ACTIVITY:
Set down again exactly the lines of the listing below that fall between the line holding "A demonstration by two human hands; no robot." and the line holding "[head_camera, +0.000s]", inclusive.

DATASET ENTRIES:
* * * * * * *

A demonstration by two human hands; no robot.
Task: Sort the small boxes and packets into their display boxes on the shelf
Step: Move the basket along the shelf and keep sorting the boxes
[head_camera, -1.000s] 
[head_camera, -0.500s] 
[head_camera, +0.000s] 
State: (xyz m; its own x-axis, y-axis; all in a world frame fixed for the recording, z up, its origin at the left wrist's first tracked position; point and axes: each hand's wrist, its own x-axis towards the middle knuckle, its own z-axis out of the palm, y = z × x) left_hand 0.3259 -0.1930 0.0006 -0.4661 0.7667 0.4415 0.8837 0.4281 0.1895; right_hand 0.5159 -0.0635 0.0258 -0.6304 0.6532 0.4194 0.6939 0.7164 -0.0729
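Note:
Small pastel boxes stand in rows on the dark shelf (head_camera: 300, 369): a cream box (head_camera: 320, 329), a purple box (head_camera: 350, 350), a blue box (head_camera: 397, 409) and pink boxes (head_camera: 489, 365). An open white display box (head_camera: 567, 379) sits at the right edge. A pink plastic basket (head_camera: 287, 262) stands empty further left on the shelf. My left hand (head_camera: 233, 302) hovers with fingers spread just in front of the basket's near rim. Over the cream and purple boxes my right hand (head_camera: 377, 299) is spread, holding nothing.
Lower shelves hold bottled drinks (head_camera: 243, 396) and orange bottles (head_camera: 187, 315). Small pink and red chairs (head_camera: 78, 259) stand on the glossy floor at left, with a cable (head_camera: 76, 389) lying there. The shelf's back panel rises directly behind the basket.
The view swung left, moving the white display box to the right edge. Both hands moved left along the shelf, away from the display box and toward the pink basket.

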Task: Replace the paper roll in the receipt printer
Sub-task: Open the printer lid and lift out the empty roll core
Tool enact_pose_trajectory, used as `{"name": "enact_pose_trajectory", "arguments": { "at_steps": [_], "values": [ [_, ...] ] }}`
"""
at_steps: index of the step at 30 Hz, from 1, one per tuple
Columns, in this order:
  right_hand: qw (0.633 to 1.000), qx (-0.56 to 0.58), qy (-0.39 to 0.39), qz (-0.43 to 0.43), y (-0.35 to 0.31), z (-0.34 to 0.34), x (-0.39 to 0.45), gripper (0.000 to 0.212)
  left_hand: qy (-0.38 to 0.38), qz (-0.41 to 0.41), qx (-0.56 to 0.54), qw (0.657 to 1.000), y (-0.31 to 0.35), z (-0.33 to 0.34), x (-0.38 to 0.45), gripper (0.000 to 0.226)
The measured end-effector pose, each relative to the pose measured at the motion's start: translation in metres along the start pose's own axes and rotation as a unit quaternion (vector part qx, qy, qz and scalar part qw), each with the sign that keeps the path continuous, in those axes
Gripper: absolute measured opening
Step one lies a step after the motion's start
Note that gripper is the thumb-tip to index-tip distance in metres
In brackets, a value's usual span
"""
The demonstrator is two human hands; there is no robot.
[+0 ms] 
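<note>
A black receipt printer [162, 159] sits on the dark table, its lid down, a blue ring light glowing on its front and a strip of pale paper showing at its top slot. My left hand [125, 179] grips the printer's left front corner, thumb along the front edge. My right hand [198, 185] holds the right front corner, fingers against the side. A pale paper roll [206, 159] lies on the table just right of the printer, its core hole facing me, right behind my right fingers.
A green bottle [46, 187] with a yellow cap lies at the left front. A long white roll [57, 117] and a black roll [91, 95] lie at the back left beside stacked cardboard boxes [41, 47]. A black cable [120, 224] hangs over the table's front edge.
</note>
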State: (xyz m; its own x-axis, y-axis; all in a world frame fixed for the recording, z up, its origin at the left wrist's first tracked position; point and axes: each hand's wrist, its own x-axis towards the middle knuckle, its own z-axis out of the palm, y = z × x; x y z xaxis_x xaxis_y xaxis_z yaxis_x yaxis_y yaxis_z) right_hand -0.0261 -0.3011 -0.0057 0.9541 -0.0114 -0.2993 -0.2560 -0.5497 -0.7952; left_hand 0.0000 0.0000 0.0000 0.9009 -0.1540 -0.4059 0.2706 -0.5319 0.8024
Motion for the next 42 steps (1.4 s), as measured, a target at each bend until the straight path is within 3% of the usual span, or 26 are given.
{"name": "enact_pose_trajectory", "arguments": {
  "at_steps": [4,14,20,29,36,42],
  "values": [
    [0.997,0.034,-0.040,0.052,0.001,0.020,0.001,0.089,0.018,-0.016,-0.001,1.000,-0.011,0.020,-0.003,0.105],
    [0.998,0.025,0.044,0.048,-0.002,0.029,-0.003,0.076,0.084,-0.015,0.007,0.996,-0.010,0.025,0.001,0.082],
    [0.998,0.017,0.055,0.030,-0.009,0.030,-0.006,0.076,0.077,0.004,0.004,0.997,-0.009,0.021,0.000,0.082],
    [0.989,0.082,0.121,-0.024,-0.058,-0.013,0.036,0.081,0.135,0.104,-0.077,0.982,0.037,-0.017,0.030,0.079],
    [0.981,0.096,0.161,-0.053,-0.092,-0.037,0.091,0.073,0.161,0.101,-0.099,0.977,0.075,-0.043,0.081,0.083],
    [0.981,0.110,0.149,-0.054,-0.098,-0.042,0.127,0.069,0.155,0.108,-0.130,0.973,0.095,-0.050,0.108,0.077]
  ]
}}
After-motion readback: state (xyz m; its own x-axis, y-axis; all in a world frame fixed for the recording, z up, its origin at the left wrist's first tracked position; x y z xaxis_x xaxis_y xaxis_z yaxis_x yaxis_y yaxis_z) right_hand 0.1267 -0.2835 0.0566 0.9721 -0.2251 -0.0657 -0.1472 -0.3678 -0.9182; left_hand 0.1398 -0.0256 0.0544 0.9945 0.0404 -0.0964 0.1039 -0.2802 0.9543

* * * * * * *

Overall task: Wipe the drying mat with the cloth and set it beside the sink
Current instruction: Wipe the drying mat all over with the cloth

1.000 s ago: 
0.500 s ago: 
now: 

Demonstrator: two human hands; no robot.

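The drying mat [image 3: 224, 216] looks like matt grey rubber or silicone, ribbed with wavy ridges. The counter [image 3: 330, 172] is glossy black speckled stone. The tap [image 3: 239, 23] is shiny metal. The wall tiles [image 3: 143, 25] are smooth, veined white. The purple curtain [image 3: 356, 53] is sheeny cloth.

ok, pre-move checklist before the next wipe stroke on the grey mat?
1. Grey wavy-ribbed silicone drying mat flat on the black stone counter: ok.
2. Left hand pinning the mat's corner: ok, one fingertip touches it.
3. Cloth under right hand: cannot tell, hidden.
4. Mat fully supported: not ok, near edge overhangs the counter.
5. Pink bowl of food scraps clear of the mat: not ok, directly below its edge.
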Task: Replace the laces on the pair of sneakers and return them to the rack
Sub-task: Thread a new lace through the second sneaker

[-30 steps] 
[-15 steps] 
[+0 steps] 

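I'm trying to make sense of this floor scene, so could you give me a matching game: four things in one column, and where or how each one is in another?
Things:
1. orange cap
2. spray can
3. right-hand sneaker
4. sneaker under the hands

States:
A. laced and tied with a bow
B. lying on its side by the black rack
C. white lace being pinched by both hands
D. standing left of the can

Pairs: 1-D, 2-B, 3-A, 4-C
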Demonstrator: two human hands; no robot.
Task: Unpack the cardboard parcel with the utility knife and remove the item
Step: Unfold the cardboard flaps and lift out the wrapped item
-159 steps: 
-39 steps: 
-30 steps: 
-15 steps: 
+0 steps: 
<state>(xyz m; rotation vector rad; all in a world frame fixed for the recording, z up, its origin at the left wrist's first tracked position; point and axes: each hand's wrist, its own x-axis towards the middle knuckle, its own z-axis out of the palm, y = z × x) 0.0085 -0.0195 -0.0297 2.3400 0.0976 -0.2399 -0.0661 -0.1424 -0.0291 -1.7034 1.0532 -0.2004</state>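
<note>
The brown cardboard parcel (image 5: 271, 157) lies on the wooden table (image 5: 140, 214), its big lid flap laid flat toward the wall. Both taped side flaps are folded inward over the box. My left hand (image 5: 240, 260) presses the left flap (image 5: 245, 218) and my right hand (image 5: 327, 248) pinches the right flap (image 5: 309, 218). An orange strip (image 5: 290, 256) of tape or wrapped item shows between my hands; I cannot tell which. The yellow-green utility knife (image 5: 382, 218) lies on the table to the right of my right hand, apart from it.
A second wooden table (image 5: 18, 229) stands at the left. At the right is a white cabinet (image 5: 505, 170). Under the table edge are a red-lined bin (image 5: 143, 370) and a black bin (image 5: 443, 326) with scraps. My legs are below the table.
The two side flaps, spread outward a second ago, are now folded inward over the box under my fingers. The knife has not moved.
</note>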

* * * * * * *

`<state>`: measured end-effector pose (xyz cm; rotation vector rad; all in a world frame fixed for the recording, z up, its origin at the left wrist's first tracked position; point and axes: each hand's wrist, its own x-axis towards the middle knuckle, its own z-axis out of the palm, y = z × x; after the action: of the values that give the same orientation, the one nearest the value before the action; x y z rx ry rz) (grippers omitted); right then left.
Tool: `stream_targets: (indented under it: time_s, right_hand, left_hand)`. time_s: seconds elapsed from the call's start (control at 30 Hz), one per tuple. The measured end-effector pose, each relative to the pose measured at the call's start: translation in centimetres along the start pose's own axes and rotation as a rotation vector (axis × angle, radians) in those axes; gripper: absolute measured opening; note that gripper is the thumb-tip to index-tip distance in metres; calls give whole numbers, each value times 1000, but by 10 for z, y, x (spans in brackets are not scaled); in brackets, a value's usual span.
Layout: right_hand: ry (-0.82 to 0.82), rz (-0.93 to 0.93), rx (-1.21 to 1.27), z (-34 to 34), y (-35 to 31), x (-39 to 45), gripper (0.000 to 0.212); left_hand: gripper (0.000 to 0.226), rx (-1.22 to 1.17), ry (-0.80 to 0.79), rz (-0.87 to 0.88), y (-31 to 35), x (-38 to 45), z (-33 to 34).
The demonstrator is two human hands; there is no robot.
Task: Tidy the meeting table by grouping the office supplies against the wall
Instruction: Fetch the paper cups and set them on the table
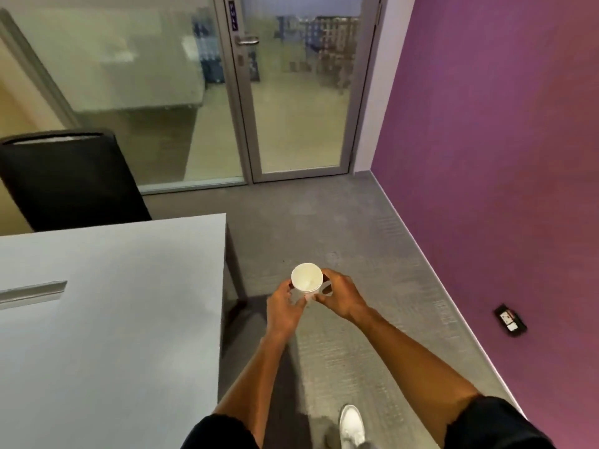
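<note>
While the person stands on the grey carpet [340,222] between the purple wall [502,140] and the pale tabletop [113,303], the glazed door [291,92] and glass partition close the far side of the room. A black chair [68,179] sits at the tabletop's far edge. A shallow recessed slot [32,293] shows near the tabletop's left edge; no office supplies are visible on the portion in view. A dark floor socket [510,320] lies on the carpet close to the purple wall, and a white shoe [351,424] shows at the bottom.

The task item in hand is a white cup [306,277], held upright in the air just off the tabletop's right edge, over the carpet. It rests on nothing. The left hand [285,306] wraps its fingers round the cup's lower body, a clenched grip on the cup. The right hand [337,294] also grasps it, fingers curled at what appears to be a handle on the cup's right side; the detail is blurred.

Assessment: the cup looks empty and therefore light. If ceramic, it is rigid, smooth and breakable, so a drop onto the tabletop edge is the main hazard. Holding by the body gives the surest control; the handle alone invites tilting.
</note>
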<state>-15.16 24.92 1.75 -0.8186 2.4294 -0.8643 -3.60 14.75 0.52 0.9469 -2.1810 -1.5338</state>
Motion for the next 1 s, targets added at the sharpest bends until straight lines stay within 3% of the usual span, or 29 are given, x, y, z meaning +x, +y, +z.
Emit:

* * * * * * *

ANSWER SECTION:
A demonstration by two human hands; no robot.
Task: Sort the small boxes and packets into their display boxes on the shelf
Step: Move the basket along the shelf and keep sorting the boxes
[head_camera, -1.000s] 
[head_camera, -0.500s] 
[head_camera, +0.000s] 

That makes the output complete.